Папа.Мама. Холст, масло. 2009.
Для меня всегда очень интересно, когда я не знаю, что получится. Эта непредсказуемость самой жизни…
Вот эти два портрета - моей мамы и моего отца. Портрет отца я написала после того, как он умер. Очень быстро. Получилось мгновенно. И мне кажется, что он хорош тем, что он и не здесь и не там… А маму я писала очень долго, она у меня совершенно не получалось. Я начала писать портрет, когда мама была жива. Я с ним сражалась, и ничего не получалось. Я дописала картину уже после смерти мамы.
Я всегда очень любила классическую скульптуру, античность, римскую скульптуру. Вот эти мои работы 1990-х. Здесь тоже классические скульптуры, но они написаны на старых пальто. Пальто - уже скульптуры сами по себе. Их носили, они приняли форму человеческого тела. Здесь такая скульптура на скульптуре. Высокое и низкое.
Но! Мы не знаем… Ведь, до нас классические скульптуры дошли в очень большом количестве. Может быть, тогда это было то, что мы сейчас называем «ширпотреб». Как у нас пальто ширпотреб, может быть, греческие скульптуры, вазы, которых так много, это тамошний ширпотреб? Мы не знаем, что выживет через века, что останется… Я не встречала таких обманок - скульптура на еще одной скульптуре.
Кемпинг. Инсталляция. 1990.
А это раскладушка. У меня была инсталляция, в которой было десять таких раскладушек. Это тоже обманка. Там скульптура на пальто, здесь - на раскладушке. Что можно нарисовать на раскладушке? Естественно, покоящегося человека. Здесь скульптура - как правило, надгробия средних веков.
Это часть инсталляции, которая называется «Deposition». В английском это слово может означать разные вещи.
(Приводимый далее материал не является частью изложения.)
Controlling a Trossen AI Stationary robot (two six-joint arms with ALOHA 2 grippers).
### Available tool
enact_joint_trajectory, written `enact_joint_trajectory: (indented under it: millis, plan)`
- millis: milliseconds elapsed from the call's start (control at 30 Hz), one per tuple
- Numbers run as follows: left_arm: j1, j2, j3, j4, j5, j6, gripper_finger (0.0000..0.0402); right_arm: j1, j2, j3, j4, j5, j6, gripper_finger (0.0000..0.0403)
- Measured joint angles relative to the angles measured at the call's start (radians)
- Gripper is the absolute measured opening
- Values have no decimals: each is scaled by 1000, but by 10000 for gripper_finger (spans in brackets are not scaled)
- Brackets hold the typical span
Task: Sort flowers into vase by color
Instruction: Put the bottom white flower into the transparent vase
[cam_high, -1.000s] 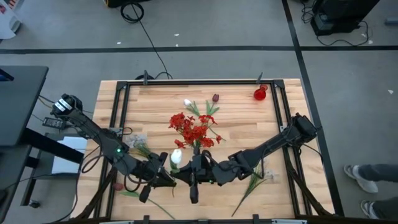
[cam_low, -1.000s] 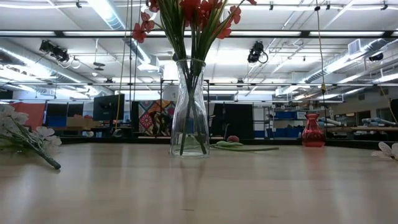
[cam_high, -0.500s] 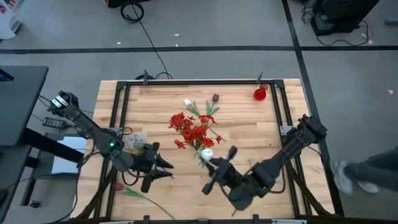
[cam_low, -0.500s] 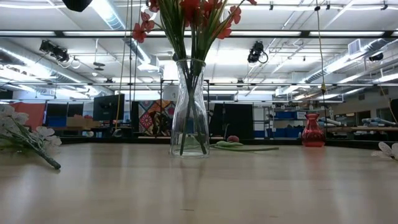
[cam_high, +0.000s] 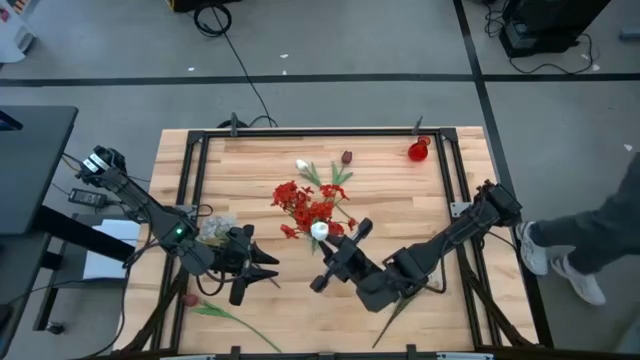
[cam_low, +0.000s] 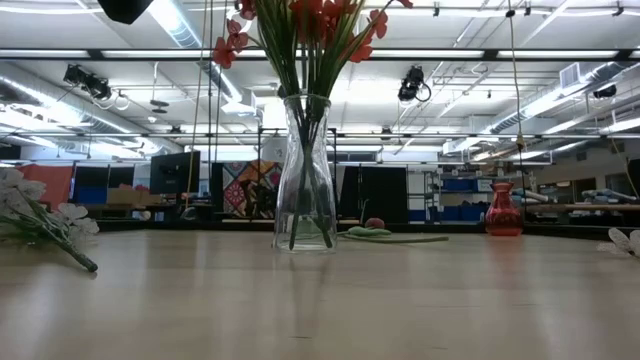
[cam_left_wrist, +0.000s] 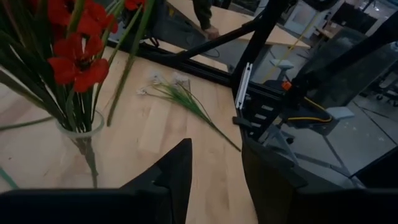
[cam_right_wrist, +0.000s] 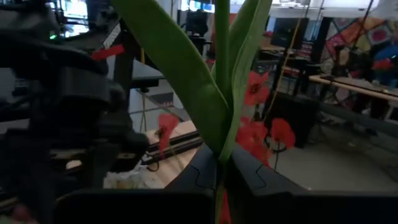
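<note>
Two arms over the wooden table, only the right one loaded. Right gripper sits just beside the clear glass vase, fingers clamped on a white bud by its stem. Right wrist view shows the stem rising straight up from between the closed fingers, flanked by broad smooth green leaves, so the flower is carried upright, bud on top (sensible for feeding a stem down into a narrow neck). The bud hangs at the edge of the red flowers, which already stand in the clear vase.

Left gripper hovers lower left of the vase, fingers apart, holding nothing; the left wrist view looks between them at the vase mouth and bare wood. Looks like it is parked clear of the right arm's path.

Still loose on the table: a pale spray near the left arm, another lying flat by the frame on the right side, a second white bud and a dark maroon bud at the far side, a green stem at the near edge. A small red vase stands in the far right corner, apparently empty.

Materials: vase is thin waisted glass, flared at the rim, see-through to the stems. Red petals look like fabric, stems thin and wiry, likely springy plastic. Tabletop is pale plank wood, matte.

Judgement: white into the red bunch would mismatch colours.
</note>
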Motion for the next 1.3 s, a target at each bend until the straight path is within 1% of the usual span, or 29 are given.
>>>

Это «снятие с креста» и «свидетельство», когда снимают показания на допросе.
Когда вы подходите к картине очень близко в музее - они начинают пищать. Здесь, когда вы подходите ближе - они начинают с вами разговаривать, они начинают жаловаться. Обычно молитва Христова заканчивается словами: «Отец! Отец! Зачем ты меня оставил?». Здесь они говорят другое: «Мама! Мама! Зачем ты меня оставила? Посмотри - что со мной случилось!». Каждодневно люди говорят - «Почему это случилось? Зачем? Я так одинок! Не оставляй меня!»
Я хочу сказать о живописи.
Для меня это настолько другое занятие, чем занятие инсталляцией, объектом или скульптурой! Инсталляцию или объект я могу делать всегда, когда есть идея. Когда занимаешься живописью, необходимо, чтобы вообще ничего другого не было - ни в голове, чтобы ничего другого не чувствовал. Это настолько всепоглощающее занятие! Живопись это что-то ДРУГОЕ! Я не знаю, как это объяснить. Время идет совершенно по-другому. Когда пишешь - улетаешь в совершенно иное пространство.